I realize that breeders cannot guarantee a temperament, but from what I have read, outside of the family and how they socialize and train the dog, it is the breeder which haves the greatest influence; beginning with how the breeder attempts to select for temperament and then how the breeder initiates socialization. As such if you have interacted with breeders to the extent that you feel knowledgable as to their practices and goals I would be very interested in knowing what breeders you recommend for Vizslas.

Thanks
Salascz

ps hope this is Ok in the rules, I looked and it seemed like it but if not just let me know. If I need to I can provide an email address to move this discussion off line if that would be better.


----------



## Looney

Get ready for a bunch of "you need to reconsider" or " you need to do more research"

i've noticed that is the most common responses...they are not for everyone.

you need to be able to exercise them more than you can imagine (what i'm told,mine is mellow so far 13wks)

if you choose the V good luck i absolutely love my puppy and he was breed well and very social....no barking unless with a new dog but he doesn't know much about strange dogs yet.

google and look around for breeders, everyone will give you their opinions and whatnot but it's mostly up to you. People told me NOT to get my pup where i did and i feel he was taken care of 100%. He has no accidents in the house, he's so friendly and loves everyone so far. Noises don't bother him, cars, alarms whatever...he does get excited (loud) around other dogs.


----------



## Hbomb

I am no way experienced but what I know is they need a lot of exercise and attention. They are intelligent dogs and want to please you so you need to keep their minds occupied. If they are left to get bored they become destructive. I knew of one poor thing whose owner never walked it and it ended up chewing it's own tail off out of frustration 

If you are an active outdoor family I am sure a v would be great for you! If you have a friend/ neighbour with a v it would be good to go walking with them/look after the dog for a couple of days so you get an idea of what it's like. 
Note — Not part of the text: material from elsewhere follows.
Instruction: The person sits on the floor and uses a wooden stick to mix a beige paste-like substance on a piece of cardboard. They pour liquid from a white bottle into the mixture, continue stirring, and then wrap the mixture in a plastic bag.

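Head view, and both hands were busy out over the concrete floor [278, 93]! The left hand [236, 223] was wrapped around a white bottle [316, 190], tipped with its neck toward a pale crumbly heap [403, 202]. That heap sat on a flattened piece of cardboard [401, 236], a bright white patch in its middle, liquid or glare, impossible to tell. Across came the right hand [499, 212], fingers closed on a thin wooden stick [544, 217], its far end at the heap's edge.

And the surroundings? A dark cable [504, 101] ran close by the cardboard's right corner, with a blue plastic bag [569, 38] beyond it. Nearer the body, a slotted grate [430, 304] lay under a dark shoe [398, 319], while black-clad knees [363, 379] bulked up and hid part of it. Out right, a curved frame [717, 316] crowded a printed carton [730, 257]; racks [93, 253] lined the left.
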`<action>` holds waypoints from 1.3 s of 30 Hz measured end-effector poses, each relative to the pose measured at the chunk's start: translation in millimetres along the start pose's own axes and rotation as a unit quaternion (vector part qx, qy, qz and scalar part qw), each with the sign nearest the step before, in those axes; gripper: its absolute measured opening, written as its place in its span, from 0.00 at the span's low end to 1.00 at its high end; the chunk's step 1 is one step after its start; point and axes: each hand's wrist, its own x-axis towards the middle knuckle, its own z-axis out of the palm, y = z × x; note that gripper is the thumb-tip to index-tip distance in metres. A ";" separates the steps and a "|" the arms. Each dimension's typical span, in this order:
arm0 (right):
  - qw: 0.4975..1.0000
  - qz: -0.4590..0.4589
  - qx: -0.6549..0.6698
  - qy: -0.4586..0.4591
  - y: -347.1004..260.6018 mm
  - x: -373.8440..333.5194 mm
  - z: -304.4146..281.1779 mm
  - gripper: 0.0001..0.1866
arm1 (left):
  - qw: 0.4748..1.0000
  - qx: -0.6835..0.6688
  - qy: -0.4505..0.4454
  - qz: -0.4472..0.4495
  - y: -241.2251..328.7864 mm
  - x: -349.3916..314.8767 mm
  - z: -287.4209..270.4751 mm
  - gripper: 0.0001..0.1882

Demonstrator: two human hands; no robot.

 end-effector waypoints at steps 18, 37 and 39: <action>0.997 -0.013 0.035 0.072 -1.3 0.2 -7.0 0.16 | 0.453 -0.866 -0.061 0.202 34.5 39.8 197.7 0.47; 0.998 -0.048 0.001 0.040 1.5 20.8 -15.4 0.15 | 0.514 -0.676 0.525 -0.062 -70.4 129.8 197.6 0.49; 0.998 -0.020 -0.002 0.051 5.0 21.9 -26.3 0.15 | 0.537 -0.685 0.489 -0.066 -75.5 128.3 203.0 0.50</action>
Sorry I live in UK so won't be much help with breeders! I think it's a good idea to meet the parents if possible"

Have fun 
[li][/li]
[li][/li]


----------



## Looney

i researched the V's for about 4yrs....then when WE were ready we decided to get one. Lucky enough the breeder i was interested in just happened to have a litter expecting. i was 3rd for a male, they had 9 pups 3 males....so i gots one!!!!

this is NOT the dog to get because they look good or fun! 
this is NOT the dog to get just to get a dog.

again hope it all works out for you and again i absolutely love my little man......


----------



## kristen

They are not just a pet, they are like having another kid. They will require the same time, attention and care, but you will reap the same rewards. You give them attention, training, mental & physical exercise and they will reward you with love, joy and lots of kisses/snuggles.
They are high maintenance, and require interactive exercise. They will be an integral part of your family, and will want (need) to be a part of everything in your life.
Do you have 2 hours a day to devote to exercising the dog? 
Are you happy to spend your weekends hiking?
Are you prepared to share your sofa, lap, bed with the dog (no really, no matter what you say, that dog will be on your lap within weeks if not hours)

As a first dog, this will be a lot of work. I grew up with a GSP and my husband with ridgebacks, so we knew what we were getting into, but its still overtaken our lives. We dont WANT to go out without him. We havnt seen a movie in the theater since we got him, we eat takeout in and rarely go out for dinner anymore. Our weekends revolve around where were going for our weekend adventure with the dog. He is a member of our family, I love him more than I ever thought it possible to love a dog, and be brings me so much joy. He also licked a drink of my cider last night, tried to scratch the electrical outlet out of the wall, and stole one of my shoes in an effort to get me to chase him around the house. Wouldnt change it for the world!


----------



## Vizsla Baby

It sounds like your family is the right "age" for a Vizsla. The older kids would help a lot - mine sure do! 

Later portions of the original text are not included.